G7 slams Covid rescues without attaching ‘green restrictions’

The world’s leading economies have committed more than $189 billion in pandemic recovery money to subsidize fossil fuels, despite government pledges to “build back greener” and cut carbon emissions.

More than half of the $372 billion that G7 countries provided for energy production and consumption activities from January 2020 through March of this year was for coal, oil and gas, according to the Research from Tearfund, A development charity, backed by two independent think tanks.

Most of the money was delivered “without restrictions” without any demands from companies receiving assistance to reduce carbon emissions.

“The post-Covid economic recovery is a tremendous opportunity to accelerate the transition to a green economy,” said Rich Gower, a senior associate at Tearfund. “For now, the G7 is not taking this opportunity.”

The lifeline of the epidemic was included in the report The German government’s 9 billion euro rescue plan for Lufthansa And $10 billion in US government support for airports.

About $147 billion has been allocated to clean energy projects, such as tax incentives in Italy to encourage people to make their homes more energy efficient.

The G7 countries account for about a quarter of global carbon emissions, even though they only account for about 10 percent of the world’s population.

Governments have raised their green commitments this year ahead of the United Nations Climate Change Conference, known as COP26, which will take place in Glasgow in November. More ambitious plans to cut emissions have come along with promises to pour money into developing new green jobs and industries.

Graph of public money commitments between January 2020 and March 2021 showing that Japan and Canada are the only G7 countries that supported clean energy before the use of fossil fuels.

in May, G7 nations have pledged to stop all new financing for overseas coal projects By the end of this year, make “accelerated efforts” to limit global warming to 1.5 degrees Celsius compared to pre-industrial times.

However, Tearfund’s research has found that much of the recovery spending so far is at odds with plans to adopt cleaner sources of energy.

In a separate report published on Wednesday, the International Energy Agency said there was an increase in approvals for coal-fired power plants in 2020, driven by projects in China and some other Asian countries.

The International Energy Agency added that investment in the oil and gas exploration sector is expected to rise by about 8 percent this year, but remain below pre-crisis levels.

“Governments need to go beyond pledges to cut emissions and take concrete steps to accelerate investments in market-ready clean energy solutions and foster innovation in early-stage technologies,” said Fatih Birol, Executive Director of the International Energy Agency.
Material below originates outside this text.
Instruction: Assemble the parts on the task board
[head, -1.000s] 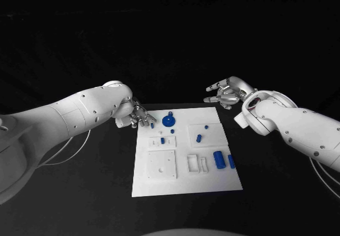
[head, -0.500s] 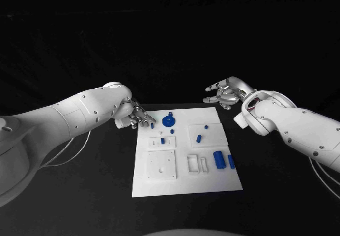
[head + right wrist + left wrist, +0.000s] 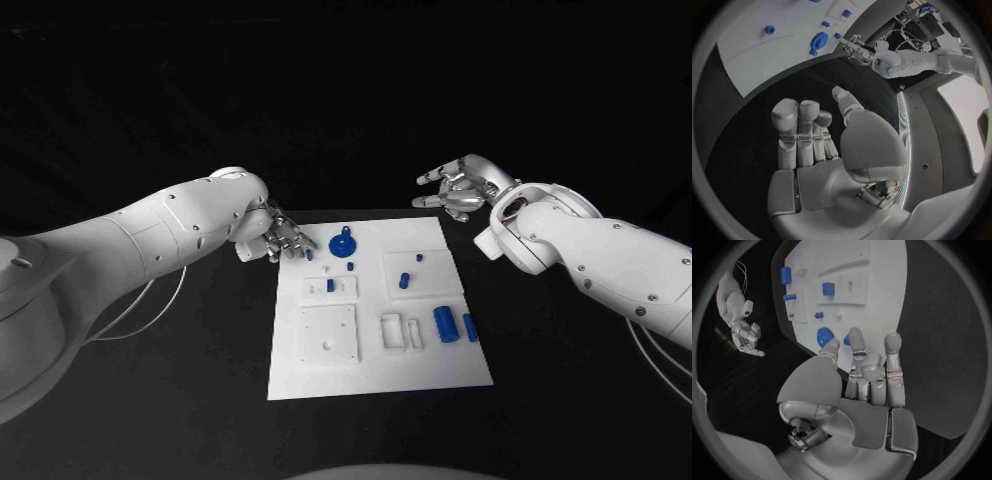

According to a Tearfund report, the governments of Australia, India, Korea and South Africa – guests of the Group of Seven summit – have supported the expansion of coal production either financially or with political measures since January 2020.

The researchers recommended that the G7 adopt a “do no harm” principle for all expenditures, which should include tying “green threads” to any support for fossil fuel-intensive sectors, and putting an end to public money for the production of coal, oil and gas.

The report said the G7 should use its influence to urge development banks to align their activities with limiting global warming to 1.5 degrees Celsius.

“Every penny counts,” Gower said. Today’s dirty energy spending “perpetuates the fossil fuels of the future.”